The Rule of 70 states that the doubling time is approximately 70 divided by the percentage growth rate. At 10% per year, the value roughly doubles in 7 years. This is an approximation valid for small rates; the exact formula is ln(2) / ln(1 + r). The Rule of 72 is also common in finance and gives a slightly better approximation for rates near 8%. The rule works because ln(2) is approximately 0.693, which rounds to 70 for practical use.
What is the difference between growth rate and continuously-compounded rate?

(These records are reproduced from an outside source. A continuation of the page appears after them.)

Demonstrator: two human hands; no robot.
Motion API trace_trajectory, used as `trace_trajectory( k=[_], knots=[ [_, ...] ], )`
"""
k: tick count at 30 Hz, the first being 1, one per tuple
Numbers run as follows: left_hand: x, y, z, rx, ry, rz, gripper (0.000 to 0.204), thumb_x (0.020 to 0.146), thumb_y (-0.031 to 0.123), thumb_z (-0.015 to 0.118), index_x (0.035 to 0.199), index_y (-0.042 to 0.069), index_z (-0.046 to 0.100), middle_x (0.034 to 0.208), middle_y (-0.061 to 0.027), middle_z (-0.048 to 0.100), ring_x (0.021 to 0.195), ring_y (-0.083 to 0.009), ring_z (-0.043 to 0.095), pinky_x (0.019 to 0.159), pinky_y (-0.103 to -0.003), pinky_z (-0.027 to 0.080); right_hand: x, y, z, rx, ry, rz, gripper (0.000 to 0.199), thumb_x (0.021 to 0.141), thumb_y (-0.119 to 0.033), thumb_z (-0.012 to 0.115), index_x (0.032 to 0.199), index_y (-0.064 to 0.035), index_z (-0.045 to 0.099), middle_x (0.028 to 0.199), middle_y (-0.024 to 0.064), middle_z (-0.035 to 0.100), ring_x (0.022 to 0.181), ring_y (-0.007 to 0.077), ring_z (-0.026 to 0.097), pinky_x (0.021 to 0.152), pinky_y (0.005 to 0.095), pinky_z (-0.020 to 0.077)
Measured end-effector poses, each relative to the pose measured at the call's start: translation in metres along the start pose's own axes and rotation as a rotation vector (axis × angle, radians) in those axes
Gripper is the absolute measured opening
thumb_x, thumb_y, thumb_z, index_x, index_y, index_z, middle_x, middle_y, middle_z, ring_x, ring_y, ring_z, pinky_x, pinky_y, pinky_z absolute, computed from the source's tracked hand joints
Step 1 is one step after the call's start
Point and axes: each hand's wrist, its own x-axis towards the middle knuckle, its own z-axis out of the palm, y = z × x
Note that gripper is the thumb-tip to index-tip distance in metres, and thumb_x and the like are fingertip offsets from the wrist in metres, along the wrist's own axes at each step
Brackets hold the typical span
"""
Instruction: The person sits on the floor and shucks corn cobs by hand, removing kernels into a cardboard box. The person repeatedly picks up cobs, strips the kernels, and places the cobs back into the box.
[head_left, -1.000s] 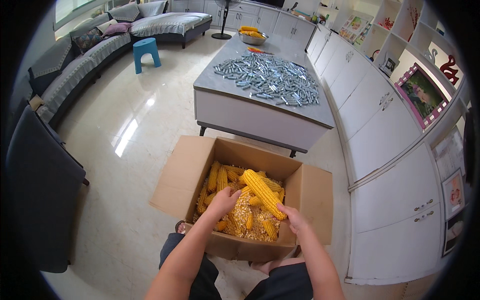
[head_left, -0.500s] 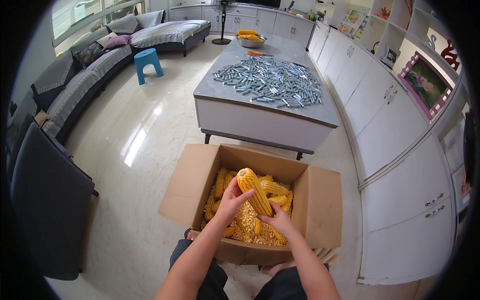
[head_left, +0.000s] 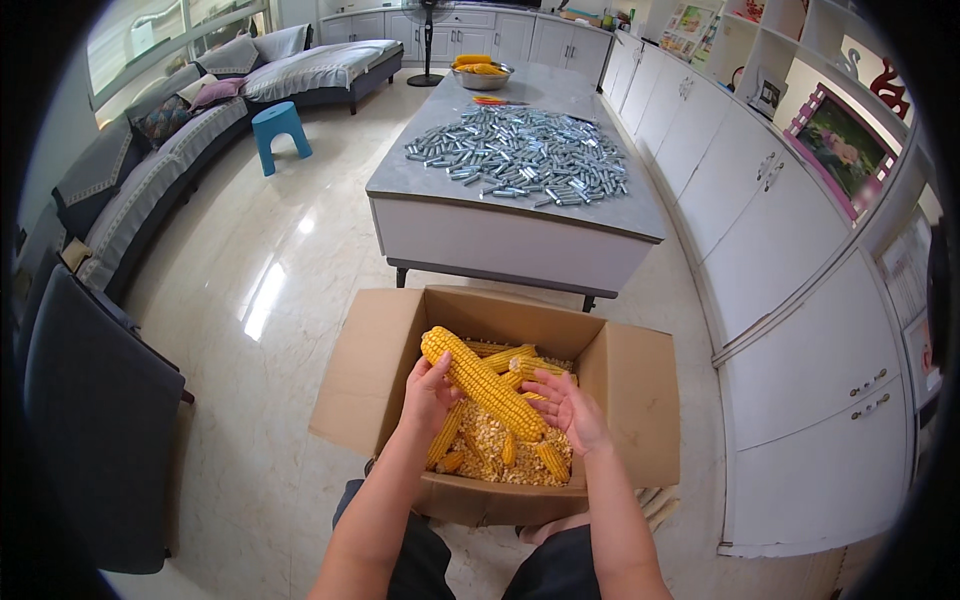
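Observation:
A large yellow ear of corn (head_left: pixel 485 385) slants over an open cardboard box (head_left: pixel 642 400), its upper end to the left. My left hand (head_left: pixel 432 392) grips it near that end, thumb on the kernels. Beside the lower end, my right hand (head_left: pixel 566 405) is open, its fingers spread and apart from the ear as far as I can see. Below in the box lie loose corn kernels (head_left: pixel 487 450) and several other ears, one of them a partly stripped ear (head_left: pixel 535 368) near the right hand.
Beyond the box stands a grey-topped table (head_left: pixel 400 185), strewn with many small metal cylinders (head_left: pixel 530 150). A metal bowl of corn (head_left: pixel 482 75) is at its far end. A blue stool (head_left: pixel 281 135) and a dark chair (head_left: pixel 100 400) stand left; white cabinets (head_left: pixel 800 400) line the right.
The right hand has let go of the ear's lower end and spread its fingers. Still in the left hand, the ear has shifted left and now lies more sideways.

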Motion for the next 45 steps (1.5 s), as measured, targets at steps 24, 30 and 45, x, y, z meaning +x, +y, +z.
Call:
trace_trajectory(
  k=[24, 30, 45],
  knots=[
    [-0.017, -0.011, 0.046, 0.353, -0.292, 0.217, 0.038, 0.086, 0.015, 0.054, 0.121, 0.004, 0.044, 0.108, -0.0050, 0.052, 0.099, -0.0116, 0.048, 0.087, -0.025, 0.038, 0.022, 0.054, 0.046, -0.622, 0.142, -0.225, 0.055, 0.068, -0.011, 0.065, 0.114, -0.0010, 0.036, 0.099, 0.0154, 0.055, 0.095, 0.0247, 0.056, 0.083, 0.0325, 0.0434],
    [-0.012, -0.014, 0.037, 0.543, -0.248, 0.323, 0.032, 0.090, 0.018, 0.043, 0.118, 0.003, 0.041, 0.107, -0.0079, 0.048, 0.100, -0.0143, 0.045, 0.088, -0.026, 0.035, 0.020, 0.050, 0.051, -0.824, 0.130, -0.187, 0.059, 0.069, -0.015, 0.064, 0.118, -0.0008, 0.034, 0.102, 0.0197, 0.056, 0.098, 0.0301, 0.056, 0.085, 0.0343, 0.0428],
    [-0.003, -0.041, 0.027, 0.594, -0.071, 0.354, 0.031, 0.096, 0.030, 0.029, 0.106, 0.005, 0.044, 0.090, -0.0042, 0.048, 0.083, -0.0102, 0.046, 0.076, -0.024, 0.038, 0.001, 0.048, 0.067, -1.114, 0.197, -0.084, 0.063, 0.071, -0.028, 0.064, 0.116, 0.0014, 0.032, 0.100, 0.0279, 0.055, 0.093, 0.0400, 0.055, 0.081, 0.0422, 0.0440]
  ],
)
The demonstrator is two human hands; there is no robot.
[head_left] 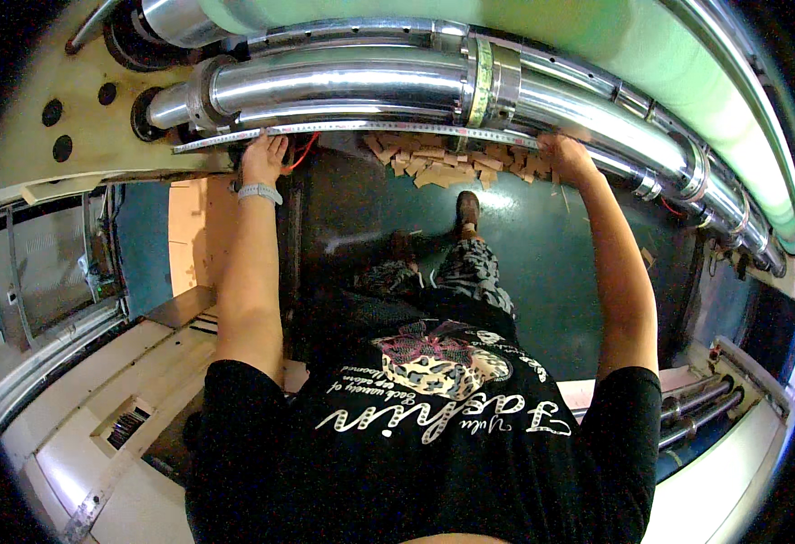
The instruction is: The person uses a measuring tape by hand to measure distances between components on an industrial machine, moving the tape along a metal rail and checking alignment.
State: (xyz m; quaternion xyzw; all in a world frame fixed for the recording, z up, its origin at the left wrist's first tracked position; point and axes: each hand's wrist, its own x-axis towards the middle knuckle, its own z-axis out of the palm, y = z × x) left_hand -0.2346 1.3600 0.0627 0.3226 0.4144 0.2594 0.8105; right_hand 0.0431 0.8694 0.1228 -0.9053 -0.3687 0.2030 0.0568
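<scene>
A white measuring tape with black and red markings is stretched along the front of a shiny steel roller. My left hand, with a light band on its wrist, grips it near its left part, and a short length runs on past the fingers toward the machine's side plate. At the other end my right hand is closed on the tape, its fingertips partly hidden. A yellow-green band wraps a collar on the roller, just behind the tape. Both arms reach forward, well apart.
Behind the roller runs a wide pale green sheet. Cut cardboard pieces lie piled on the dark floor below the tape. A red cable hangs beside my left hand. The cream side plate bounds the left.
</scene>
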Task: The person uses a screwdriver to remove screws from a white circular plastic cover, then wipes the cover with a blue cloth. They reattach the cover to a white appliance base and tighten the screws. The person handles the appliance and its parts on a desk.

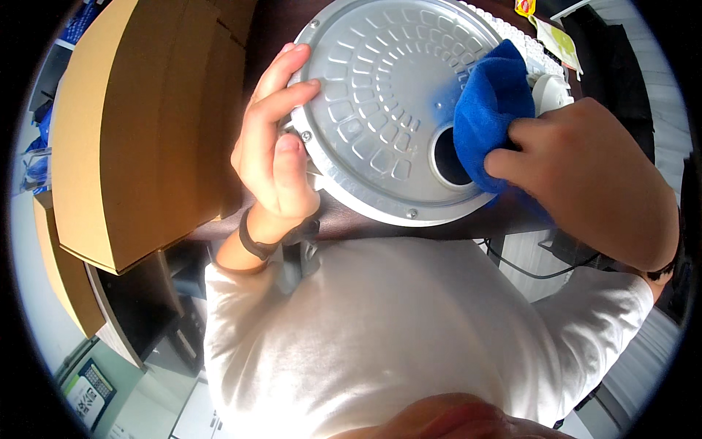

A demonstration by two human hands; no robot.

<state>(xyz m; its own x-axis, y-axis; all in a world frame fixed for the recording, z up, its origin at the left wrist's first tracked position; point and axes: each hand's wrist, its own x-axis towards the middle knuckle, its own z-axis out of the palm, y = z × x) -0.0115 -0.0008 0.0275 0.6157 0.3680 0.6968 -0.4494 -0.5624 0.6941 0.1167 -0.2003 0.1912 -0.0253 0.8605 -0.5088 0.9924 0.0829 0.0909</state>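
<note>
A round appliance part [395, 95] with a silver metal face, stamped rings of small rectangles and a white rim stands tilted on the dark table. Screws sit around its edge, and a dark round opening [450, 157] shows at its lower right. My left hand [274, 139] grips the rim on the left side, with its fingertips on the metal face. Between the thumb and fingers of my right hand [585, 168] is a bunched blue cloth [493, 110]. The cloth lies against the right side of the face and partly covers the opening.
Close on the left stands a large cardboard box [146, 132]. Behind the part's right side are a white keyboard [504, 29], a rounded white object [552, 91] and a green-and-white packet [557, 44]. A black cable [537, 276] hangs below the table edge.
</note>
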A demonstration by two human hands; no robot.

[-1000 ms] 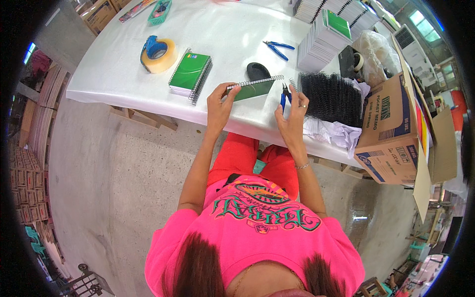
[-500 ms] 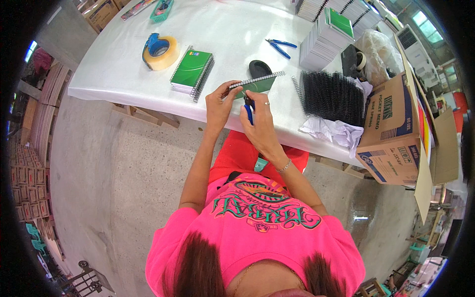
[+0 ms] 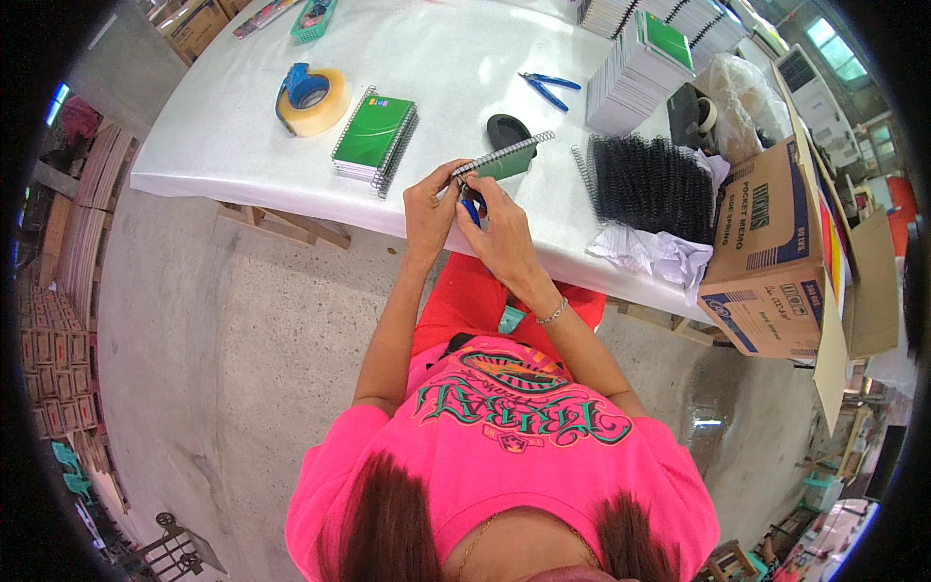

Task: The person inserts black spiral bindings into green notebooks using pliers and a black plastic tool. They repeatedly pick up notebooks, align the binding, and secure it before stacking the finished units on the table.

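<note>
Pliers (image 3: pixel 471 210) gripped by right hand (image 3: pixel 503 231), tips unclear; left hand (image 3: pixel 430 210) clasps green notebook (image 3: pixel 510 164), corner hidden.

Bright light, pale tabletop (image 3: pixel 427 68) glare, fisheye-bent dark edges

I look out through a wide fisheye lens on my head, the left of a side-by-side pair, aimed steeply down and forward over my chest. Nearest to it is my pink shirt (image 3: pixel 504 475), large across the bottom middle; farther off, around mid-view, my left hand (image 3: pixel 432 208) and right hand (image 3: pixel 502 235) show from above, by the near edge of the white counter (image 3: pixel 427 63). The counter's near left corner falls inside the view, its far side runs past the top, and concrete floor (image 3: pixel 247 320) spreads below, lines bending toward the dark rim.
</note>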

A periodic growth rate r means the value grows by r * 100 percent each discrete period. The continuously-compounded (or instantaneous) rate k is the rate in the formula x(t) = x0 * e^(kt). The two are linked by k = ln(1 + r) and r = e^k - 1. For r = 10%, k = ln(1.10) = 9.531% per period. The continuous rate is always slightly smaller than the discrete rate, because continuous compounding is more efficient and achieves the same total growth at a lower stated rate.
Can I use this calculator for exponential decay?
Yes. Enter a negative growth rate (between -99.99% and 0%). The formula x(t) = x0 * (1 + r)^t works identically for decay when r is negative. For example, a 10% monthly decay rate means r = -0.10, and the half-life is ln(0.5) / ln(0.90) = 6.58 months. Common decay applications include radioactive material, drug concentration in the bloodstream, the value of depreciating assets, and the audience of a post that is no longer being promoted.
Why does my far-future projection look unrealistically large?
Exponential growth compounds very fast. A 10% monthly growth rate means a value multiplies by (1.10)^12 = 3.14 in one year and by (1.10)^120 = 92,700 in ten years. Real-world systems almost never sustain a constant exponential rate indefinitely because resources, markets, or physical constraints impose a ceiling. For long-horizon forecasts, the logistic (S-curve) model is more realistic. The exponential model is most reliable for short-to-medium-term extrapolation where the underlying driver of growth has not yet saturated.